Your assignment: Copy nothing but the lines below running from the line containing "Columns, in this" through the line containing "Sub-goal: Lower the", both end lines included.

-- -- --

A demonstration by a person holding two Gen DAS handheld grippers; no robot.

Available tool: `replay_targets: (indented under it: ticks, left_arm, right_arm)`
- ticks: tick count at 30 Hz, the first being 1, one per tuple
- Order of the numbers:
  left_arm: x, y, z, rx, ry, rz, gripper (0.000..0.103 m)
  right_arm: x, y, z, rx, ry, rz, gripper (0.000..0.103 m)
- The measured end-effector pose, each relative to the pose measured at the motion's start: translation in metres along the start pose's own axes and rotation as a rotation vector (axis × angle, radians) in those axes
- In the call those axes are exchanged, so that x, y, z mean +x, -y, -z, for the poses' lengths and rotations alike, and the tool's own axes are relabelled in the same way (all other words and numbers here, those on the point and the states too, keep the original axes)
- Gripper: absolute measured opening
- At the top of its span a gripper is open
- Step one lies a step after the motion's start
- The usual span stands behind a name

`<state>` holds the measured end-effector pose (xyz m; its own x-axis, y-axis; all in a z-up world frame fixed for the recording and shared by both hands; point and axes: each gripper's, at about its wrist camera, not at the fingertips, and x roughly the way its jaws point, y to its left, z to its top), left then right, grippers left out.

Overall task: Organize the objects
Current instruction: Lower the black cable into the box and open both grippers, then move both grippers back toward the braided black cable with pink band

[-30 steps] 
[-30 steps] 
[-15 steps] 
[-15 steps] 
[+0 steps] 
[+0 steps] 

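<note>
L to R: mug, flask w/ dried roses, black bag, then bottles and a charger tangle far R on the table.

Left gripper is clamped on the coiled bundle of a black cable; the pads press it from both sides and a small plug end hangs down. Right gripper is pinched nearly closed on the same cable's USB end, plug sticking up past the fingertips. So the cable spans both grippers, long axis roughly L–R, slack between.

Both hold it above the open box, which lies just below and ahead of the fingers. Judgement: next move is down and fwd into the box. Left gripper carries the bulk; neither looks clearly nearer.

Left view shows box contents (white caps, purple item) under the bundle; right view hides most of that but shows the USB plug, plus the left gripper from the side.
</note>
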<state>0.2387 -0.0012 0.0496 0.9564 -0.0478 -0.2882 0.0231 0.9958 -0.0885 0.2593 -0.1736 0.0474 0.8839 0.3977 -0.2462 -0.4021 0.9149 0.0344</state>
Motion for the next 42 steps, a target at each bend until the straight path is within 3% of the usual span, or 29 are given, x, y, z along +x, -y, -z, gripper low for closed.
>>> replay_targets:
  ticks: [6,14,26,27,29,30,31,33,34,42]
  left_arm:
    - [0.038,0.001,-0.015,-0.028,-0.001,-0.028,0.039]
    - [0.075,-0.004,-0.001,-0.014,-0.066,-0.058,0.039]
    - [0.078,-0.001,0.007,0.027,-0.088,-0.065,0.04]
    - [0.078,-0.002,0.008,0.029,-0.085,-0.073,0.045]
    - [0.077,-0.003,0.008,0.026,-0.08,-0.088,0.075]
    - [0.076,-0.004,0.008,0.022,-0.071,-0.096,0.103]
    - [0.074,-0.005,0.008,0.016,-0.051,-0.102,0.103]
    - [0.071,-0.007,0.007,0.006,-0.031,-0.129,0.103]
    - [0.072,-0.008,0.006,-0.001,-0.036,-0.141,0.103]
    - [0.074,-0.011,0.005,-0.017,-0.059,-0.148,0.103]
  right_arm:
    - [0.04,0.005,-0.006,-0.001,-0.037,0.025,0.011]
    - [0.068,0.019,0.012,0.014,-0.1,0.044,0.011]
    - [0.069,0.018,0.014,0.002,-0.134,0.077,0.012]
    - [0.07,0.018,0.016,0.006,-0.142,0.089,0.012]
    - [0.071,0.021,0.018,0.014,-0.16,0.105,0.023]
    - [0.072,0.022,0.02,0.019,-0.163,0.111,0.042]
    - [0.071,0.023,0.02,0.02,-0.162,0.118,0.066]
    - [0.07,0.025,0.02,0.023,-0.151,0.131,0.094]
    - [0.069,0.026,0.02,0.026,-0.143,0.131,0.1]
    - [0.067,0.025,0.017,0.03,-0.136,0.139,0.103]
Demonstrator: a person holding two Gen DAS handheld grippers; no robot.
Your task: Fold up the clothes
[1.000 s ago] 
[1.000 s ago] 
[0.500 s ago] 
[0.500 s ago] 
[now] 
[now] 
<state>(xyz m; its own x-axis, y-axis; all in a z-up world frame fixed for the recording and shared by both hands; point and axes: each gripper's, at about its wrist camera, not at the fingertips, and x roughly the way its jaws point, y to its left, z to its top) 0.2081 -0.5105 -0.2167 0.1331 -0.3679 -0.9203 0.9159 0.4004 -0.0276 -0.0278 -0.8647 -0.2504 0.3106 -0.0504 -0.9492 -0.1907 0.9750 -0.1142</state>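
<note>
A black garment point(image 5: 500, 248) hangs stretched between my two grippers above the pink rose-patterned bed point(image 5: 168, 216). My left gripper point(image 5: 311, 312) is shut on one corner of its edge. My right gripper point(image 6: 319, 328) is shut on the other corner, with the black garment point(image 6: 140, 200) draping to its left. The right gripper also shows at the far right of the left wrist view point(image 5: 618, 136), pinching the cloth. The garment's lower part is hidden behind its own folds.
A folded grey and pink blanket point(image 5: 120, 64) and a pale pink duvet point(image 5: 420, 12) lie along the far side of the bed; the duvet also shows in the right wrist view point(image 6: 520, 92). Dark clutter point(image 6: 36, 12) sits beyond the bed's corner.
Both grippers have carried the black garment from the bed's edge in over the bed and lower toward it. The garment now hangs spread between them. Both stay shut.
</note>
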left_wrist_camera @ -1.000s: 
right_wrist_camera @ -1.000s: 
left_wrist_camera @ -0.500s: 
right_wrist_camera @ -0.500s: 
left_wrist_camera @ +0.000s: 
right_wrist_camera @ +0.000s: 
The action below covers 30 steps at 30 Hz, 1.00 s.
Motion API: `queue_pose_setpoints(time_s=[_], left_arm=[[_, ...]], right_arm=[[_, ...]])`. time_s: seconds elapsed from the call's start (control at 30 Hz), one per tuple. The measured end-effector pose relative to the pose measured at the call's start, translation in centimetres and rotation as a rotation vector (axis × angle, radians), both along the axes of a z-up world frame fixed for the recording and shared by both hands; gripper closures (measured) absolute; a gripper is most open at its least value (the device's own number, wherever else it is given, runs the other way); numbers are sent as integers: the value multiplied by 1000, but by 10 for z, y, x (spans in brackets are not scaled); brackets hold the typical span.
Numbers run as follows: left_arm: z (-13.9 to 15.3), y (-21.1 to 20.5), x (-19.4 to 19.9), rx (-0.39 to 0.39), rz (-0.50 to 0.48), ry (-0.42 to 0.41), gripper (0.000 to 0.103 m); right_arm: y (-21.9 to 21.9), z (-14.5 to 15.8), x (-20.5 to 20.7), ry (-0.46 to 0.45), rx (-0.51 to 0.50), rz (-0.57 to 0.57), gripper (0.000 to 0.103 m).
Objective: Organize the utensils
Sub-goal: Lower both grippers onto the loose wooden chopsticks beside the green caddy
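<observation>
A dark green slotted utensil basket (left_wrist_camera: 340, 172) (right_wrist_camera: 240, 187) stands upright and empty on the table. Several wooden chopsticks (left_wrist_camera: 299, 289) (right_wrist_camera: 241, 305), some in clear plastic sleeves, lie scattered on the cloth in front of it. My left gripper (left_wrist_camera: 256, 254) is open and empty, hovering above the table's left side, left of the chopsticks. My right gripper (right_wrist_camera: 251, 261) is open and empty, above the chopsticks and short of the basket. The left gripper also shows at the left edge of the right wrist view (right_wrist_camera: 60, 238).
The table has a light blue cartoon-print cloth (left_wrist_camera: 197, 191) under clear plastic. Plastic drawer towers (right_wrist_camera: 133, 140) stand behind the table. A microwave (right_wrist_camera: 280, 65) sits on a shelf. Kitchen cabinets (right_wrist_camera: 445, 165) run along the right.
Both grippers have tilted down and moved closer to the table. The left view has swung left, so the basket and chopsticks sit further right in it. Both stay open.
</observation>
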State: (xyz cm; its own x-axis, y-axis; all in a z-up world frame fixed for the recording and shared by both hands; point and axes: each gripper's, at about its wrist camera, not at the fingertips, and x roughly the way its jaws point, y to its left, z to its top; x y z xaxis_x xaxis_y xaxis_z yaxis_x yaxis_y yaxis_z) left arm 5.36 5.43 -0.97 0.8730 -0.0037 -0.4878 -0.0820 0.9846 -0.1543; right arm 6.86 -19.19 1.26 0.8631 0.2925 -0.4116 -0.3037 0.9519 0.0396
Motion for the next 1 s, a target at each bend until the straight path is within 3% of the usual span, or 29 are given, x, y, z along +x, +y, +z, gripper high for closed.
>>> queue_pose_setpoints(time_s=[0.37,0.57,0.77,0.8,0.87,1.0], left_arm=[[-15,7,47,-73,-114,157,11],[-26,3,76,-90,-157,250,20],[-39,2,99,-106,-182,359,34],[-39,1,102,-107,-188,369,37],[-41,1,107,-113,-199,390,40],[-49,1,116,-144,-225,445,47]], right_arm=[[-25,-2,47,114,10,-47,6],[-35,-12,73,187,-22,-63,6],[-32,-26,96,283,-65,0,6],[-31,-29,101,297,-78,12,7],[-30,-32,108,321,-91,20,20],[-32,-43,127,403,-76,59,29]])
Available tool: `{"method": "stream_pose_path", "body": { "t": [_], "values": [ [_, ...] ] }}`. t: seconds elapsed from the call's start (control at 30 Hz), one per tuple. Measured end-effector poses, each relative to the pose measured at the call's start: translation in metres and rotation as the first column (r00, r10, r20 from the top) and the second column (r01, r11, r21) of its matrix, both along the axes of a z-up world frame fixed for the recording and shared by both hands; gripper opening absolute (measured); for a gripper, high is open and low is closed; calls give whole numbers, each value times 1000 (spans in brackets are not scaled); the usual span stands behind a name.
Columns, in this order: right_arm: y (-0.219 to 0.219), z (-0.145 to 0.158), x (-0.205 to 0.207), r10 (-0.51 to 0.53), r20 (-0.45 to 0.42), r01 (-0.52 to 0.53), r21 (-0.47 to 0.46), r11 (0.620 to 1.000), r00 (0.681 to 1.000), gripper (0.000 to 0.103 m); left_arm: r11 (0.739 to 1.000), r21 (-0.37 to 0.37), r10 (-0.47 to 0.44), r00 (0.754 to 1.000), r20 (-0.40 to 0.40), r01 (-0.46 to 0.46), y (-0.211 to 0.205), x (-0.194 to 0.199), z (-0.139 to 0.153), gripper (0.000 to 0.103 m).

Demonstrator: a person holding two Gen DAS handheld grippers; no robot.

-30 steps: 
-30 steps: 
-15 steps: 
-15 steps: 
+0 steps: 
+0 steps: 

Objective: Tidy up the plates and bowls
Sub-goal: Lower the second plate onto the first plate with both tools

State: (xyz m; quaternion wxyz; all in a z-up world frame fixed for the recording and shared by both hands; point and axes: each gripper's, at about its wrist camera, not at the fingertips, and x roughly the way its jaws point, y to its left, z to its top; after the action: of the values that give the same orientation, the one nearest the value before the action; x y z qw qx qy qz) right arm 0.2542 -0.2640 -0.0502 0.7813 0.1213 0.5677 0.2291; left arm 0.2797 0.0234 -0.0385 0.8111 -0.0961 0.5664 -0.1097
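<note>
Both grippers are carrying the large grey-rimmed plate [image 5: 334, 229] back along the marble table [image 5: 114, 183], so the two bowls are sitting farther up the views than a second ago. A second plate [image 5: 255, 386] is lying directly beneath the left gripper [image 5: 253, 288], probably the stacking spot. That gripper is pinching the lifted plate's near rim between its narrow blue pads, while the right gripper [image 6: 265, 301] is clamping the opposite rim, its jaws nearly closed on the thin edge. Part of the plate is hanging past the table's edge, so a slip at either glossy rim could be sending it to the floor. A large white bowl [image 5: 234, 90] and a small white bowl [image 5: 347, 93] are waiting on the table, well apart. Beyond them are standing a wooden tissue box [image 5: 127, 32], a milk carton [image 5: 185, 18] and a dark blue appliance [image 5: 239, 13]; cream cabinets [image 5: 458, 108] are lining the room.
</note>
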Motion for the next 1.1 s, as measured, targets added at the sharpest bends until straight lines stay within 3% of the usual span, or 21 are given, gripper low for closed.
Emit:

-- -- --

Output:
Columns, in this order: right_arm: y (-0.219 to 0.219), z (-0.145 to 0.158), x (-0.205 to 0.207), r10 (-0.51 to 0.53), r20 (-0.45 to 0.42), r01 (-0.52 to 0.53), r21 (-0.47 to 0.46), r11 (0.620 to 1.000), r00 (0.681 to 1.000), gripper (0.000 to 0.103 m); left_arm: r11 (0.739 to 1.000), r21 (-0.37 to 0.37), r10 (-0.47 to 0.44), r00 (0.754 to 1.000), r20 (-0.40 to 0.40), r01 (-0.46 to 0.46), y (-0.211 to 0.205), x (-0.194 to 0.199), z (-0.139 to 0.153), gripper (0.000 to 0.103 m).

Demonstrator: a person holding two Gen DAS handheld grippers; no robot.

-30 steps: 
-30 steps: 
-15 steps: 
-15 steps: 
+0 steps: 
+0 steps: 

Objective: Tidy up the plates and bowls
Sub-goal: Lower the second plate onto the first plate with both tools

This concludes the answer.